NumeratorED encounters: The number of emergency department encounters for motor vehicle crash injuries. Hospitalizations: The number of hospitalizations for motor vehicle crash injuries.
DenominatorTotal number of persons in the population of Utah.
How Are We Doing?In recent years the number of persons arriving in the emergency department due to injuries from motor vehicle crashes has decreased significantly, both in rates and in real numbers. Since 1999, the age-adjusted rate for total MVC ED visits has gone from 105.2 per 10,000 or 24,495 MVCs to 82.8 per 10,000 or 22,296 MVCs in 2006. This is a 21.3% decrease in 7 years. However, in terms of economic impact, progress due to fewer crash related visits have been substantially offset by the overall total dollar cost of those visits, which has nearly doubled from 1999 to 2006.

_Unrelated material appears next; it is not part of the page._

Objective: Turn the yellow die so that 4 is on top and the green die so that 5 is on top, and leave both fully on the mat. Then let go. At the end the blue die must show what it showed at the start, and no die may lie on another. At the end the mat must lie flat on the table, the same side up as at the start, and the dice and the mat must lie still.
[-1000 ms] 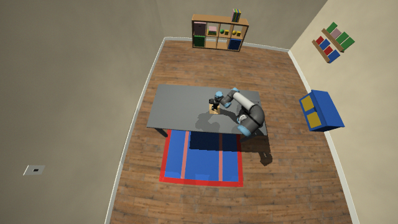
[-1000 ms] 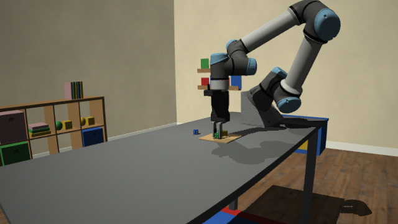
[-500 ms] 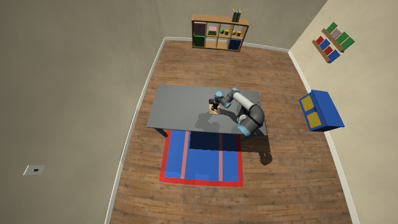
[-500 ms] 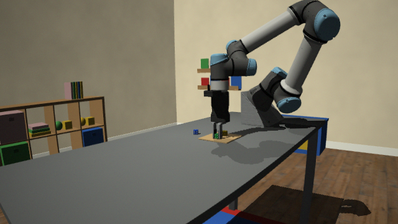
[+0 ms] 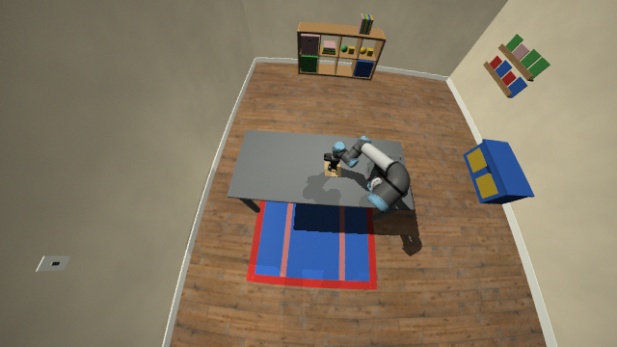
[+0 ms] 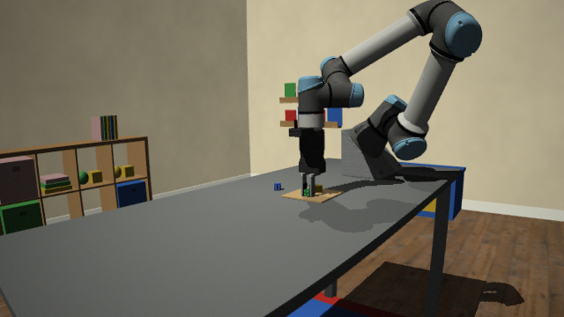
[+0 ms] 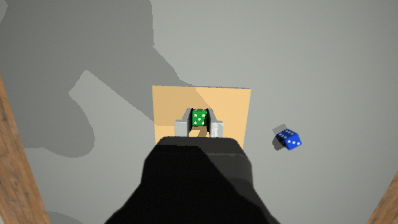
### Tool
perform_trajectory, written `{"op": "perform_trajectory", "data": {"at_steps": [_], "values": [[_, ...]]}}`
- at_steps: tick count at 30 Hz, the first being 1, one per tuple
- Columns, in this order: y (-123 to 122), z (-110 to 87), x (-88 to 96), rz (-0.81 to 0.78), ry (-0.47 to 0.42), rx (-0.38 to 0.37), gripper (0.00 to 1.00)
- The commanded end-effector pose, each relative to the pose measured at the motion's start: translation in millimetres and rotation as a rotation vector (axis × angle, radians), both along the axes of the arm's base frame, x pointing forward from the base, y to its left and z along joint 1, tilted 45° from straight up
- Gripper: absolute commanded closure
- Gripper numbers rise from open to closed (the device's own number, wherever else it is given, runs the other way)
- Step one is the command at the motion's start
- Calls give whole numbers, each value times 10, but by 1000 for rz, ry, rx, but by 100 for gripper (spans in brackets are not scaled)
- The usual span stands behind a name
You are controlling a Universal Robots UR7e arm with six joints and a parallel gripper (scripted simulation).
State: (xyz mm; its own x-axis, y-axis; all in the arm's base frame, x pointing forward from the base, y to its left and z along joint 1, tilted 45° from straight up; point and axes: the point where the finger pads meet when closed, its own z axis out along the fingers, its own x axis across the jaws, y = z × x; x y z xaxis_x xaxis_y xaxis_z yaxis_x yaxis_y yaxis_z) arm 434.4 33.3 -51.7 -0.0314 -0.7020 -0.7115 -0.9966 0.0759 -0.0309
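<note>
I'm standing in what is looking like a children's playroom. A low wooden cubby shelf [image 5: 341, 29] [image 6: 147, 172] is holding coloured bins, balls and blocks beyond the grey table's [image 5: 280, 164] [image 6: 176, 246] far edge. A blue-and-red rectangular floor mat [image 5: 313, 284] [image 6: 323, 299] is spreading below its near edge, and a blue cabinet with yellow panels [image 5: 510, 169] [image 6: 458, 194] is standing past one end.

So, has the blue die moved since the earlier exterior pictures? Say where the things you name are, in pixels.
No, no visible shift: the blue die [image 6: 278, 187] [image 7: 289, 139] sits off the mat [image 5: 333, 173] [image 6: 292, 196] [image 7: 170, 102], same gap.
</note>
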Motion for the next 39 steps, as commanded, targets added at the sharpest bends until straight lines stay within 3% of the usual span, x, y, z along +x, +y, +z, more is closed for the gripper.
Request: {"op": "perform_trajectory", "data": {"at_steps": [1,16,20,22,23,25,26,30,31,39], "values": [[-5,2,3,-1,-1,-1,60],[-5,2,3,-1,-1,-1,60],[-5,2,3,-1,-1,-1,48],[-5,2,3,-1,-1,-1,48],[-5,2,3,-1,-1,-1,42],[-5,2,3,-1,-1,-1,42],[-5,2,3,-1,-1,-1,36],[-5,2,3,-1,-1,-1,36],[-5,2,3,-1,-1,-1,30],[-5,2,3,-1,-1,-1,30]]}}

How Do We Compare With the U.S.?For the year 2006, the Utah age-adjusted rate of MVC ED visits was 82.8 per 10,000 population which was substantially lower that the U.S. age-adjusted rate of 106.9 per 10,000 population.
What Is Being Done?In 1998, the Utah Legislature enacted a "graduated driver licensing" law to address the problem of teenage driving and MVCs. By requiring newly-licensed drivers to be accompanied by a parent or other experienced driver for the first six months, the law aims to help teenage drivers develop responsible driving behaviors. The Utah Legislature has also passed a variety of laws to promote safety belt usage, but there is room for improvement. A 2007 observational study by the Utah Highway Safety Office indicates 86.8% of Utahns are using seat belts. Transportation agencies also play a role in decreasing crashes as they design and build safer roadways. The Utah Comprehensive Safety Plan was a collaborative effort by the federal government, state agencies, and public and private businesses that outlines strategies for reducing MVC in Utah. The plan can be downloaded at http://www.dot.state.ut.us/main/f?p=100:pg:6769040230824169:::1:T,V:1998.

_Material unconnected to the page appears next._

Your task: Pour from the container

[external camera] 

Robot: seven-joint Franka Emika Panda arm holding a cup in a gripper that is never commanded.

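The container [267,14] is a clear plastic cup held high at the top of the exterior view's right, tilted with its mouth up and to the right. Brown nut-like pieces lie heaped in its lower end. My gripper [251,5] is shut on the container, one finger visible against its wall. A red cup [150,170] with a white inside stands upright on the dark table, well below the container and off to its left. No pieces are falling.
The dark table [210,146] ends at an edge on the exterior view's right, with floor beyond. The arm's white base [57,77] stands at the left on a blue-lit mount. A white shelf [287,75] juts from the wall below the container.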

Available ServicesCall 1-888-DASH-2-DOT (1-888-327-4236) for information on child safety seats.
Health Program InformationThe Utah Department of Health Violence and Injury Prevention Program (VIPP) and local health departments are targeting a wide range of community-based traffic safety interventions that encourage pedestrian and bicycle safety, including Green Ribbon Month, Walk to School Day, and pedestrian and bicycle rodeos. Bicycle safety interventions include supporting National Bike Month in May, promoting helmet use, and instructing bicyclists and drivers on road safety. The VIPP also conducts an annual statewide observational survey to determine helmet use rates. Safe Kids Utah has been a catalyst in statewide efforts to increase child safety restraint use. By partnering with community service agencies, the Utah Department of Public Safety, and other organizations, Safe Kids Utah has distributed thousands of low- and no-cost car safety seats and booster seats and educated hundreds of thousands of Utah families about the importance of using safety restraints. VIPP also promotes traffic safety through the media and by networking with a variety of statewide partners.